§ **What you should do**: The data below should be copied out exactly, with its pictures omitted.

____ Source material

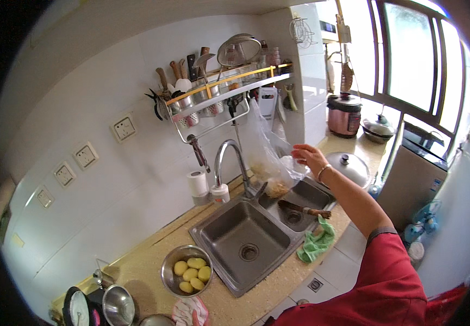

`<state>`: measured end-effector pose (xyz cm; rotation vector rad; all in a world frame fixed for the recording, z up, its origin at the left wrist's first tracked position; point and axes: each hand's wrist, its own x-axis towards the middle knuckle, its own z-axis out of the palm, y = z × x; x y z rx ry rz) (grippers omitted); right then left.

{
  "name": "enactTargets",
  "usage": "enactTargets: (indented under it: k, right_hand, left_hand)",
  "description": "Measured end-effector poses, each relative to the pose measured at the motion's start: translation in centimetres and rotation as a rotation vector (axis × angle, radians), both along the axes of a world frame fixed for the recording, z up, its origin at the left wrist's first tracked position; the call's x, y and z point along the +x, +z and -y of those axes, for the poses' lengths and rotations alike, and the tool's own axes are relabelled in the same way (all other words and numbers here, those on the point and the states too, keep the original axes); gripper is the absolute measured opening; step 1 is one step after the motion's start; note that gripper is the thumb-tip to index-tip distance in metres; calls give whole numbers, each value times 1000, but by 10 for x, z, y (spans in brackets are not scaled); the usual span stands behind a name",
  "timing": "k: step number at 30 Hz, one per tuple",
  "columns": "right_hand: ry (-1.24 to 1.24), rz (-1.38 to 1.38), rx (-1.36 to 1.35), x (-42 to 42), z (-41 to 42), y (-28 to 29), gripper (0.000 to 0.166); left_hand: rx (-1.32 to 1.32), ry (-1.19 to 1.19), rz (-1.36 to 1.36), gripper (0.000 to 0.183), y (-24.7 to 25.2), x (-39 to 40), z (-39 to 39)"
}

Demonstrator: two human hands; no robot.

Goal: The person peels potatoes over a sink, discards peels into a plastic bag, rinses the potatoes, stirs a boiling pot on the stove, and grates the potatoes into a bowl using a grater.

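Observation:
My right hand [307,157] is raised over the far sink basin, fingers apart, beside the white part of a clear plastic bag [265,150] hanging from the rack; contact is unclear. At the bottom edge, a finger of my left hand [195,318] lies against a striped cloth [186,308]; the rest is cut off, so its grip is hidden. A steel bowl [166,277] of peeled potatoes [190,275] stands left of the double sink [245,244]. A worn brush [304,208] lies across the smaller basin, and a green cloth [317,240] drapes over the counter's front edge.
The faucet [226,142] arches over the sink near a paper roll [197,183]. Knives and strainers fill the wall rack [230,93]. A domed steel lid [348,167], a pressure cooker [344,116] and a lidded pan [378,127] stand at right, a small steel bowl [118,305] at lower left.

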<state>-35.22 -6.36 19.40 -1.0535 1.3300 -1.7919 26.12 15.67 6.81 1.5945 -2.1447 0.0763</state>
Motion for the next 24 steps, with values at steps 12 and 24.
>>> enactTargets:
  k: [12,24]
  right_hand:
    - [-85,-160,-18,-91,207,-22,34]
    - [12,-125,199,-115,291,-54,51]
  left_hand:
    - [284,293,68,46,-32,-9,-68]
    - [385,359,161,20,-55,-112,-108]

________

§ **Result below**:
`<state>`: measured end-effector pose (xyz cm; rotation vector rad; all in a world frame fixed for the recording, z up, its origin at the left wrist's first tracked position; point and axes: each hand's wrist, its own x-axis towards the middle knuckle, its own z-axis out of the palm, y = z × x; x y z rx ry rz) (grippers omitted); right then left.

{
  "name": "enactTargets",
  "usage": "enactTargets: (indented under it: k, right_hand, left_hand)",
  "description": "Measured end-effector poses, each relative to the pose measured at the motion's start: translation in centimetres and rotation as a rotation vector (axis × angle, radians), both along the axes of a world frame fixed for the recording, z up, its origin at the left wrist's first tracked position; the call's x, y and z point along the +x, +z and -y of those axes, for the poses' lengths and rotations alike, and the tool's own axes are relabelled in the same way (all other words and numbers here, those on the point and the states too, keep the original axes); gripper is the absolute measured opening; step 1 is one step after the motion's start; note that gripper is the thumb-tip to index-tip distance in metres; calls give whole numbers, each value times 1000, but by 10 for x, z, y (spans in brackets are not scaled); the usual span stands behind a name",
  "timing": "k: step number at 30 Hz, one per tuple",
  "columns": "right_hand: ry (-1.24 to 1.24), rz (-1.38 to 1.38), rx (-1.36 to 1.35), x (-42 to 42), z (-41 to 42), y (-28 to 29), gripper (0.000 to 0.166); left_hand: rx (-1.32 to 1.32), ry (-1.19 to 1.19), rz (-1.36 to 1.36), gripper (0.000 to 0.183), y (-24.7 to 25.2), x (-39 to 40), z (-39 to 39)"
}

Demonstrator: two human hands; no robot.

Goal: The person peels potatoes over a sink, discards peels into a plastic bag, rinses the potatoes, stirs a boiling pot on the stove, and grates the potatoes into a bowl using a grater.

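Observation:
My right hand [307,157] is raised over the far sink basin, fingers apart, beside the white part of a clear plastic bag [265,150] hanging from the rack; contact is unclear. At the bottom edge, a finger of my left hand [195,318] lies against a striped cloth [186,308]; the rest is cut off, so its grip is hidden. A steel bowl [166,277] of peeled potatoes [190,275] stands left of the double sink [245,244]. A worn brush [304,208] lies across the smaller basin, and a green cloth [317,240] drapes over the counter's front edge.
The faucet [226,142] arches over the sink near a paper roll [197,183]. Knives and strainers fill the wall rack [230,93]. A domed steel lid [348,167], a pressure cooker [344,116] and a lidded pan [378,127] stand at right, a small steel bowl [118,305] at lower left.
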
<state>-35.22 -6.36 19.40 -1.0535 1.3300 -1.7919 26.12 15.67 6.81 1.5945 -2.1447 0.0763</state>
Motion for the next 24 steps, with values at steps 12 and 24.
>>> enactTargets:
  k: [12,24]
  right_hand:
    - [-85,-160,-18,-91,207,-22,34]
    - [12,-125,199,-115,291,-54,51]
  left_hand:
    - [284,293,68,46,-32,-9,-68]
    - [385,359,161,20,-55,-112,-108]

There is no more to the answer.